Cancer colorectal, un dépistage sans analyse de selles ?

Cancer colorectal, un dépistage sans analyse de selles ?

Un test utilisant une bactérie probiotique modifiée pourrait, à l’avenir, remplacer l’analyse de sang occulte dans les selles. Pour des diagnostics encore plus précoces

Le dépistage du cancer colorectal pourrait, à l’avenir, se passer de l’analyse des selles. Selon une étude publiée dans Communication naturelleune bactérie commune et inoffensive capable de nicher dans les tumeurs éventuellement présentes, peut être modifiée en laboratoire pour libérer un marqueur mesurable dans l’urine et le sang.

À la recherche de nouveaux tests

Le cancer colorectal est la deuxième cause de décès par cancer, avec une augmentation inquiétante du nombre de cas chez les jeunes adultes, ce qui en soi rend le diagnostic précoce encore plus important. Le test le plus spécifique, le plus sensible et le plus efficace pour la prévention et le diagnostic précoce du cancer colorectal est la recherche de sang occulte, un test de laboratoire qui permet d’identifier même des traces minimes de sang dans les selles, même celles qui ne sont pas visibles à l’œil nu. . Cependant, des travaux sont menés depuis un certain temps sur une alternative et des chercheurs du South Australian Health and Medical Research Institute (Sahmri) de l’Université d’Adélaïde et de l’Université Columbia de New York développent un test qui ne nécessite pas de collecte de selles, mais l’ingestion d’une « bonne » bactérie. Leur test, qui en est à ses premiers stades de développement, repose en fait surEscherichia coli Nissle 1917 (EcN), déjà utilisé comme complément probiotique contre les troubles intestinaux.

Que fait-il E. coli Nissle

Escherichia coli Nissle 1917 est ainsi nommé parce qu’il a été isolé pour la première fois pendant la Grande Guerre par le médecin allemand Alfred Nissle de l’intestin d’un soldat qui n’était pas tombé malade de dysenterie, alors que tous les autres l’étaient : dans les tranchées de la Première Guerre mondiale. , en fait, la dysenterie était endémique. Plusieurs années après son isolement, il a été démontré que ce micro-organisme neutralise la croissance excessive des « mauvaises » bactéries intestinales et est donc utilisé comme probiotique.

Une « attirance » pour le cancer

Mais cette bonne bactérie fait aussi autre chose : l’EcN a tendance à être attirée par les formations tumorales de l’intestin – si elles sont présentes – à la fois malignes et bénignes.

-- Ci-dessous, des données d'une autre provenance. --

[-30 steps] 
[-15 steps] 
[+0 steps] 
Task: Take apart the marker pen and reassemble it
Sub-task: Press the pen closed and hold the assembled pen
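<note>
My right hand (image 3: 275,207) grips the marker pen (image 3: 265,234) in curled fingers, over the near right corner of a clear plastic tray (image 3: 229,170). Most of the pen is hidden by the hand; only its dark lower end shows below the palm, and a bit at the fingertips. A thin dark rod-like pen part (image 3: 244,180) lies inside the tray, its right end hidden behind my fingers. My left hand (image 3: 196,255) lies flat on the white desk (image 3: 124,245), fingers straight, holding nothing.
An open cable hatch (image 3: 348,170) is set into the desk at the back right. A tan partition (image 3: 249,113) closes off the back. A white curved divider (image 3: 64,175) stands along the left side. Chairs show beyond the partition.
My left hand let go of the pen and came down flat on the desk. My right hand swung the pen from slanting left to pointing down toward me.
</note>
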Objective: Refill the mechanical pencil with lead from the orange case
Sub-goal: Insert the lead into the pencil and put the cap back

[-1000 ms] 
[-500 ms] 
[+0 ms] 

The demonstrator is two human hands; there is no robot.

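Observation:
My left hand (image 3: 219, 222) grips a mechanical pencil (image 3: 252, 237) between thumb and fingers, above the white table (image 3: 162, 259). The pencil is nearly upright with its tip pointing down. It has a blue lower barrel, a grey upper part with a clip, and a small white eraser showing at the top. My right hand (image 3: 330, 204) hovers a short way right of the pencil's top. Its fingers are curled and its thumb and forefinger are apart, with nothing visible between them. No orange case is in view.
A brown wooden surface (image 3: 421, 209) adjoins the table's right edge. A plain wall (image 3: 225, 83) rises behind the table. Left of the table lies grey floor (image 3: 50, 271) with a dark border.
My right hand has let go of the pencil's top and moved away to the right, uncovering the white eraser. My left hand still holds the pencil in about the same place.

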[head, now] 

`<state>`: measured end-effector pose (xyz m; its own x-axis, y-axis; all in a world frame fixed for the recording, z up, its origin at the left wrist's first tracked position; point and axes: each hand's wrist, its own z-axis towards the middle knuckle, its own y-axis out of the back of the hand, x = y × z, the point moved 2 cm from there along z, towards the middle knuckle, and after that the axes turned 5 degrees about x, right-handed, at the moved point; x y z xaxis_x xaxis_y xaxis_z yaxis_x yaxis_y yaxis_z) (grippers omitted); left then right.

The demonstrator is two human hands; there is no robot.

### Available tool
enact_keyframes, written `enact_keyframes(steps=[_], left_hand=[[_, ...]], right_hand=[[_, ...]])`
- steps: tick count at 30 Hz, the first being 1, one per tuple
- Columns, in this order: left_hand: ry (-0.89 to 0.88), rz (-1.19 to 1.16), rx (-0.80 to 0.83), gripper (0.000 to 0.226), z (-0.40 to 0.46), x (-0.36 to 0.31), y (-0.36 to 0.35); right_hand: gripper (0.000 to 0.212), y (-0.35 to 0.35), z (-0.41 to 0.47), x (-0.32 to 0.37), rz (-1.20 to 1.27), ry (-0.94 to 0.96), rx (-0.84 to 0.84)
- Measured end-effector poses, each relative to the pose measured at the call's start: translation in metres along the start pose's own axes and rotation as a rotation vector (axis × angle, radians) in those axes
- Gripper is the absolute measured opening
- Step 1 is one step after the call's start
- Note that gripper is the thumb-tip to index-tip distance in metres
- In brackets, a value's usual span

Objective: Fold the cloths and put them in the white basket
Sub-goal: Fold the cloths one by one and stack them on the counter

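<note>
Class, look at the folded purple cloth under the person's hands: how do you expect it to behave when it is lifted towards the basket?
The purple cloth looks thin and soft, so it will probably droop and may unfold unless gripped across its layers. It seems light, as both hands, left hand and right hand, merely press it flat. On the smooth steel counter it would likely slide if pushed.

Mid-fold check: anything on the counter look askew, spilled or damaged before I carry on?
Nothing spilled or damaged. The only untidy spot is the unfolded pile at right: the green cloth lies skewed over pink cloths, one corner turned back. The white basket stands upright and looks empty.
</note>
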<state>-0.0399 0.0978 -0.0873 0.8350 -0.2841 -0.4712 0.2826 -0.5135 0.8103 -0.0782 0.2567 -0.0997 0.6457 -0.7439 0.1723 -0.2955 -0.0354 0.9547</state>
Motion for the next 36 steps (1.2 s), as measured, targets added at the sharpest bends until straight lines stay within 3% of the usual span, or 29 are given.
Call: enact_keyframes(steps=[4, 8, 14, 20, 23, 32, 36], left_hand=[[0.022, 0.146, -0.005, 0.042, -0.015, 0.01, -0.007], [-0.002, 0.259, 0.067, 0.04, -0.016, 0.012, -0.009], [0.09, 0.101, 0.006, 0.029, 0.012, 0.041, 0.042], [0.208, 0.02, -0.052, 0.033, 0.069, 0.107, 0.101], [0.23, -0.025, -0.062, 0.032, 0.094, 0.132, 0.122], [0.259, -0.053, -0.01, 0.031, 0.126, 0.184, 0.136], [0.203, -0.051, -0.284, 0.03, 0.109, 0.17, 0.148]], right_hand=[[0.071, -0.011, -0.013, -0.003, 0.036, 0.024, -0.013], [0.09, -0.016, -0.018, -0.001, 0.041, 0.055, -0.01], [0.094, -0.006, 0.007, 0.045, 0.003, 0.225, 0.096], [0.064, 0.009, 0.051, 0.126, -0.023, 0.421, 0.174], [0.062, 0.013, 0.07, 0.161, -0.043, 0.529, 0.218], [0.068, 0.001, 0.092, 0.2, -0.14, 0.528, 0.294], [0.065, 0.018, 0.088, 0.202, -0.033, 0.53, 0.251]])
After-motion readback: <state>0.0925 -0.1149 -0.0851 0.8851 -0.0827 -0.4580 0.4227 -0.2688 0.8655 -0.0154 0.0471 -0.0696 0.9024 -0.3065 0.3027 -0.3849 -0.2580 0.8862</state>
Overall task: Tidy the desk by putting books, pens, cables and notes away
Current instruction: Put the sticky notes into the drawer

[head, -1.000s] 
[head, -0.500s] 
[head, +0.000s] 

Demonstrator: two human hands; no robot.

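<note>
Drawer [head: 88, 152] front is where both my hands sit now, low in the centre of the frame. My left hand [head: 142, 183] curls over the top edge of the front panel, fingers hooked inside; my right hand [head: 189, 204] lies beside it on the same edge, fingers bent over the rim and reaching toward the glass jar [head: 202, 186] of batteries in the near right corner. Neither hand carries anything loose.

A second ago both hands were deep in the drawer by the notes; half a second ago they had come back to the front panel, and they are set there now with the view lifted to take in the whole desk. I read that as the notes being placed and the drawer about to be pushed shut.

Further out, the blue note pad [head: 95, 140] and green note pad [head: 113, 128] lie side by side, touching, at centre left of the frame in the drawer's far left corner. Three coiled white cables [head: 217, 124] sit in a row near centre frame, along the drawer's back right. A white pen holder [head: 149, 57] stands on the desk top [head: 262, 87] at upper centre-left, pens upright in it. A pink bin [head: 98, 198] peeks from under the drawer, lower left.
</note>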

Et là, il niche. En bref, Escherichia coli Nissle c’est une bactérie « cancériophile » et c’est cette caractéristique que les chercheurs veulent exploiter. Ils ont d’abord démontré qu’EcN administré par voie orale à des souris de laboratoire et à des patients humains atteints d’un cancer colorectal atteint l’intestin et colonise de manière sélective et cohérente les polypes intestinaux, lorsqu’ils sont présents. « Notre étude – dit-il Georgette Radford de l’Université d’Adélaïde, parmi les auteurs de la recherche – indique qu’après une dose orale, ces bactéries vivent sélectivement dans les lésions bénignes précurseurs du cancer intestinal, c’est-à-dire dans les polypes et dans les tumeurs intestinales ».

Le test avec la bactérie modifiée

L’étape suivante a été de concevoir la bactérie : les chercheurs, en intervenant sur son ADN, ont rendu le micro-organisme capable de produire du salicylate une fois entré en contact avec le tissu tumoral intestinal, même lorsque la lésion en était à ses débuts. Le salicylate est une molécule sûre et facilement récupérable dans l’urine, les selles et les fluides corporels. Ils ont ensuite administré une dose orale de la bactérie modifiée à des souris expérimentales et, après 48 heures, ils ont constaté que du salicylate était présent dans l’urine des animaux présentant des tumeurs en quantité 5 fois supérieure à celle mesurée chez des souris témoins saines. « Nous avons exploité l’attraction naturelle de cette bactérie pour les tumeurs – a précisé Radford – et nous l’avons modifiée pour libérer des molécules qui mettent en évidence les tumeurs déjà à un stade précoce ».

Les prochaines étapes

« Dans le futur – a-t-il ajouté Susan Woodségalement de l’Université d’Adélaïde et co-auteur de l’étude – notre objectif est de pouvoir détecter ce marqueur avec un test sanguin ». Mais pas seulement : le groupe de recherche estime que cet attrait de l’EcN pour les tumeurs pourrait également être exploité pour le traitement. En fait, la bactérie pourrait être manipulée pour administrer une thérapie ciblée.